A pesquisadora explica que os maxakalis têm 11 grandes repertórios, que seriam como enciclopédias de música. Nos livros, apenas dois deles foram explorados: os cantos do gavião-espírito e do morcego-espírito. “Cada conjunto de cantos pertence a um repertório atribuído a uma origem espiritual”, esclarece Tugny. Segundo a professora, cada repertório usa léxico diferente, o que tornou ainda mais difícil o trabalho de tradução.
“São muitos cantos e eles abordam coisas que muitas vezes desconhecemos”, diz. Em um deles, por exemplo, são citadas mais de 30 espécies de abelhas. Para chegar a uma tradução precisa, Rosângela conta que foi necessário levar alguns índios ao ICB, para que pudessem apontar espécie por espécie.

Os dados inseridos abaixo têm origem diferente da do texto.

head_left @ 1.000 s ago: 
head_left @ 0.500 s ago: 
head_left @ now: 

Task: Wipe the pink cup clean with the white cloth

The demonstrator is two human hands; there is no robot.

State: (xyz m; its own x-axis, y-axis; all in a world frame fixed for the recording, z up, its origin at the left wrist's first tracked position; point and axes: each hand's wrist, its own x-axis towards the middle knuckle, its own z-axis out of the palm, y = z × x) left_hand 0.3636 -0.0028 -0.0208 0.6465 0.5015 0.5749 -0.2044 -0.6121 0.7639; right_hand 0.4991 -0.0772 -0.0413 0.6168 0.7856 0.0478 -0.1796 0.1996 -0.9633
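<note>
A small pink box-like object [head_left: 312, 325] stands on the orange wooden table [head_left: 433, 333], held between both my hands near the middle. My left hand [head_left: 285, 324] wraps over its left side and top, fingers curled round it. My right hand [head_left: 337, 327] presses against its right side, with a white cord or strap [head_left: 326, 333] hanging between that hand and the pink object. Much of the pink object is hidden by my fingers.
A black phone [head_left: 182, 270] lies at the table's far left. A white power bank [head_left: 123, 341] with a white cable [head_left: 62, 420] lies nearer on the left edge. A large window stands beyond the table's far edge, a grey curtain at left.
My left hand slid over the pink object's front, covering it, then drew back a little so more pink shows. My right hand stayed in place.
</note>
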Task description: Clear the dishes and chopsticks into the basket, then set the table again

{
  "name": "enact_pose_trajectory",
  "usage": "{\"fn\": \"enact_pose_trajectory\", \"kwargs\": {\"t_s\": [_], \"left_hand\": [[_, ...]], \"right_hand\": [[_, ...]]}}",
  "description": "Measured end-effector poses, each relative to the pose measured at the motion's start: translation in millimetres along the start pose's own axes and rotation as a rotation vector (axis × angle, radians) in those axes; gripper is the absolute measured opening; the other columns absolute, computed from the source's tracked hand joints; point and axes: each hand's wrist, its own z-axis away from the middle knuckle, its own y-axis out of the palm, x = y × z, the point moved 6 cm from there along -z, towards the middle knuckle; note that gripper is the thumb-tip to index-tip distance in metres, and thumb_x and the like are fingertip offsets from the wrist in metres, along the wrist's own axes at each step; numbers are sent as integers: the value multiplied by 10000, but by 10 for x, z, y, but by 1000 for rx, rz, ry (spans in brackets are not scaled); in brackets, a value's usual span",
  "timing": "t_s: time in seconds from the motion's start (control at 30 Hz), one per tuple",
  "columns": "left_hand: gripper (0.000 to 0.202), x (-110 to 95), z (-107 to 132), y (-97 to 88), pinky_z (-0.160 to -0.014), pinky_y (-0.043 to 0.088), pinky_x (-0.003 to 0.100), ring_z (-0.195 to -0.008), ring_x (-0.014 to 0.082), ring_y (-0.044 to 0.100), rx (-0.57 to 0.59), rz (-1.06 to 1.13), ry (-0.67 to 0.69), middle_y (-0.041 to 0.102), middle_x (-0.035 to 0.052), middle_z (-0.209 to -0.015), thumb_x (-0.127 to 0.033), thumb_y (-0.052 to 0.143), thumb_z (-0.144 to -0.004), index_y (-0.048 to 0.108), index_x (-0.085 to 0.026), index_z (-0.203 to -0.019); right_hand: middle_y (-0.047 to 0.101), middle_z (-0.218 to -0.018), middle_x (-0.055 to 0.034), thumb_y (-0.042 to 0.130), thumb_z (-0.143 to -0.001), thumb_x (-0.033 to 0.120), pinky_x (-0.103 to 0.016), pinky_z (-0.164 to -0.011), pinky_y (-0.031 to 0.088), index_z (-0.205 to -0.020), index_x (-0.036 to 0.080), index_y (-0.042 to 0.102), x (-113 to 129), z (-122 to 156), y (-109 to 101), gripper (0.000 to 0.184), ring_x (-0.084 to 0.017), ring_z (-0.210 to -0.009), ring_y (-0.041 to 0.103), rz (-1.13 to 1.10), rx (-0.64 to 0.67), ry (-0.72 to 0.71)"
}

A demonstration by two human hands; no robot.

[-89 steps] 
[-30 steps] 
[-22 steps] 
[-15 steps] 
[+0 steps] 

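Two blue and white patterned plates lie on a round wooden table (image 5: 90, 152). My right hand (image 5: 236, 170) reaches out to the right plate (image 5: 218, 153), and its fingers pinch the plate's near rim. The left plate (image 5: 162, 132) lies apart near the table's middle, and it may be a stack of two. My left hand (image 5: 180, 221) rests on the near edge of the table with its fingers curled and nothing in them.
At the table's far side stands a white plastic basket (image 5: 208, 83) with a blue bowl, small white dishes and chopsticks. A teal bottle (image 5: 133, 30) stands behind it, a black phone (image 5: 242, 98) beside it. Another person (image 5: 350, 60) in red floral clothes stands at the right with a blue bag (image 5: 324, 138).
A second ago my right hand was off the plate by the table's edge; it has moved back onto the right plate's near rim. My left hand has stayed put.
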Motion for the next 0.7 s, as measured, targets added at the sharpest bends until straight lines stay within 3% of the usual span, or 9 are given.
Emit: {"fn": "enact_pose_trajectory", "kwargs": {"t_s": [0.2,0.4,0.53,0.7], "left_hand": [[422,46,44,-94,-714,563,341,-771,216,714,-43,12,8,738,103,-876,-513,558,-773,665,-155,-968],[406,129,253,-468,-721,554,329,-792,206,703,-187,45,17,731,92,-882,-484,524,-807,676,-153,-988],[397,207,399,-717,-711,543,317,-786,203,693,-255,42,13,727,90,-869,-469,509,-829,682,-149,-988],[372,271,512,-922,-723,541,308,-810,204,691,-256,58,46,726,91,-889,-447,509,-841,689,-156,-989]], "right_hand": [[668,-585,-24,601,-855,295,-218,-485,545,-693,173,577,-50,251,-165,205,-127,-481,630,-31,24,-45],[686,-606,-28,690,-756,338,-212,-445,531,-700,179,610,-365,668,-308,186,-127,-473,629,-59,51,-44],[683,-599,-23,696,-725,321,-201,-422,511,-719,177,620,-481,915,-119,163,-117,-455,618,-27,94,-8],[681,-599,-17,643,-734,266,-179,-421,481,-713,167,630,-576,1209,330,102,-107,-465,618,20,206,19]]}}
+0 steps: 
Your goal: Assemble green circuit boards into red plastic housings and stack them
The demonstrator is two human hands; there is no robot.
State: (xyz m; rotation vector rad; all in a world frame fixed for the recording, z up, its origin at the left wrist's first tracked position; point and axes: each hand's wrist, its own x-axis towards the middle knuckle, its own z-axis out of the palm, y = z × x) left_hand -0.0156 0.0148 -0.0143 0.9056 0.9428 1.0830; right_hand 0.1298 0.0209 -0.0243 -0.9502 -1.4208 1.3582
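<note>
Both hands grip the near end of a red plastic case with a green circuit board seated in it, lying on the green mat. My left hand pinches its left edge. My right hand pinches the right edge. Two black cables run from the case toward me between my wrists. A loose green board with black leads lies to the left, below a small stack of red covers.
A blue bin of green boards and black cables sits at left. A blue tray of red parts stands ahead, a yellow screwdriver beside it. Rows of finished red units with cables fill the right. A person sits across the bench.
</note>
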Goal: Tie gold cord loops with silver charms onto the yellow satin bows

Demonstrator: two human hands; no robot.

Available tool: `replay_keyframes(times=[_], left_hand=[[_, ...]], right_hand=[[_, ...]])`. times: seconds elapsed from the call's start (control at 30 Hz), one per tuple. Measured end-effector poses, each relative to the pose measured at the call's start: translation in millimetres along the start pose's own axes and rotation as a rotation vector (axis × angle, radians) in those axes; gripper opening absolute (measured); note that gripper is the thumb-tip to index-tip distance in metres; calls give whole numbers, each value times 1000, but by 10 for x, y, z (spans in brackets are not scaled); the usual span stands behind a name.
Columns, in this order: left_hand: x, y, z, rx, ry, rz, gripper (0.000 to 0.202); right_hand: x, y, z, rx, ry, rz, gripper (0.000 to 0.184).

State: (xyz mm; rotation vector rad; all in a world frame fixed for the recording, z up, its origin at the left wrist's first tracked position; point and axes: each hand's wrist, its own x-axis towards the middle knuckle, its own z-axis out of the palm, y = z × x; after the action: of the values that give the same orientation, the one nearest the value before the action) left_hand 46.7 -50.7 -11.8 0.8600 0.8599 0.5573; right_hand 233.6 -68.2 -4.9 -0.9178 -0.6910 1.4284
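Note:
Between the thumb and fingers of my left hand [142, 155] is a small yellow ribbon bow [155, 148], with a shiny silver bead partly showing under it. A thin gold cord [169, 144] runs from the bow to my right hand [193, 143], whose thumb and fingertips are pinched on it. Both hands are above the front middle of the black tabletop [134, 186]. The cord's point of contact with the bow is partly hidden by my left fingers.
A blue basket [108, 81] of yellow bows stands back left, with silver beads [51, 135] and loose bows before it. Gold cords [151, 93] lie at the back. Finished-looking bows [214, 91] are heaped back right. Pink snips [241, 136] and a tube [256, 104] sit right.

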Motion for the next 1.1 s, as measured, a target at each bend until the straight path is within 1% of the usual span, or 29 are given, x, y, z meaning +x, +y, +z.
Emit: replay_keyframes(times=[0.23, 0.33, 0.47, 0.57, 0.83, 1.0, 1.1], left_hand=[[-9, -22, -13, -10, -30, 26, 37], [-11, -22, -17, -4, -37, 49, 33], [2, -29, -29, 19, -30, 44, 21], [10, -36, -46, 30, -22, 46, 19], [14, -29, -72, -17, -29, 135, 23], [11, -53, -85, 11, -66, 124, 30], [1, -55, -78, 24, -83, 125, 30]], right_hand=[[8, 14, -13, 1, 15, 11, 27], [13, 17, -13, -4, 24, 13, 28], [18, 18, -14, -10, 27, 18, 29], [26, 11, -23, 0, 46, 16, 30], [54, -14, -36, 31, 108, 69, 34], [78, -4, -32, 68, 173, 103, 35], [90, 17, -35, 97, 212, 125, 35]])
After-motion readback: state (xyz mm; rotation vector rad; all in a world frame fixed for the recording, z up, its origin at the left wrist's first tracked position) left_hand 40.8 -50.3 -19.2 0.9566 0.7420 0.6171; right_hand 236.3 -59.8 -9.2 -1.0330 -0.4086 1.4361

Os livros também trazem listas de pássaros, cobras e plantas.

In loco

Além das letras em maxakali e português, os livros trazem ilustrações dos próprios índios – representações pictóricas dos cantos – e DVDs com gravação de áudio dos rituais, com seis e 12 horas de duração. “Para gravar um canto indígena, temos que respeitar o contexto em que ele nasce, por isso fizemos questão de gravá-los durante os rituais, pois os índios entenderam que isso traria mais força para as gravações”, diz Rosângela.

Assim como a tradução das letras, gravar os cantos não foi tarefa fácil, uma vez que os “cantores” estavam, ao mesmo tempo, dançando e se deslocando pelo pátio da aldeia. No ritual do gavião, a equipe de alunos da Escola de Música passou 12 horas gravando sem parar; o material acabou aproveitado praticamente na íntegra. Já o ritual do morcego durou apenas seis horas. “A gente imagina o ritual como se fosse um concerto de música, com hora marcada para começar e terminar, mas é uma coisa mais difusa, é um ciclo”, constata Tugny.

O mais importante, avalia a professora, foi respeitar o tempo dos índios, para que todos da aldeia pudessem entender o que estava sendo feito. “Quando vinham a Belo Horizonte, às vezes eu fazia uma pergunta e eles ficavam a tarde inteira discutindo na língua deles, esqueciam que eu estava ali, esperando uma resposta”, lembra.

Ao lembrar que existem cerca de 180 línguas indígenas no país, Rosângela Tugny espera que o trabalho estimule outros pesquisadores a continuarem registrando e traduzindo cantos indígenas brasileiros. “Imagine a quantidade de poéticas ameríndias que não conhecemos, que nunca foram levadas ao público de forma consistente, com todo o trabalho de pesquisa que eles merecem”, questiona.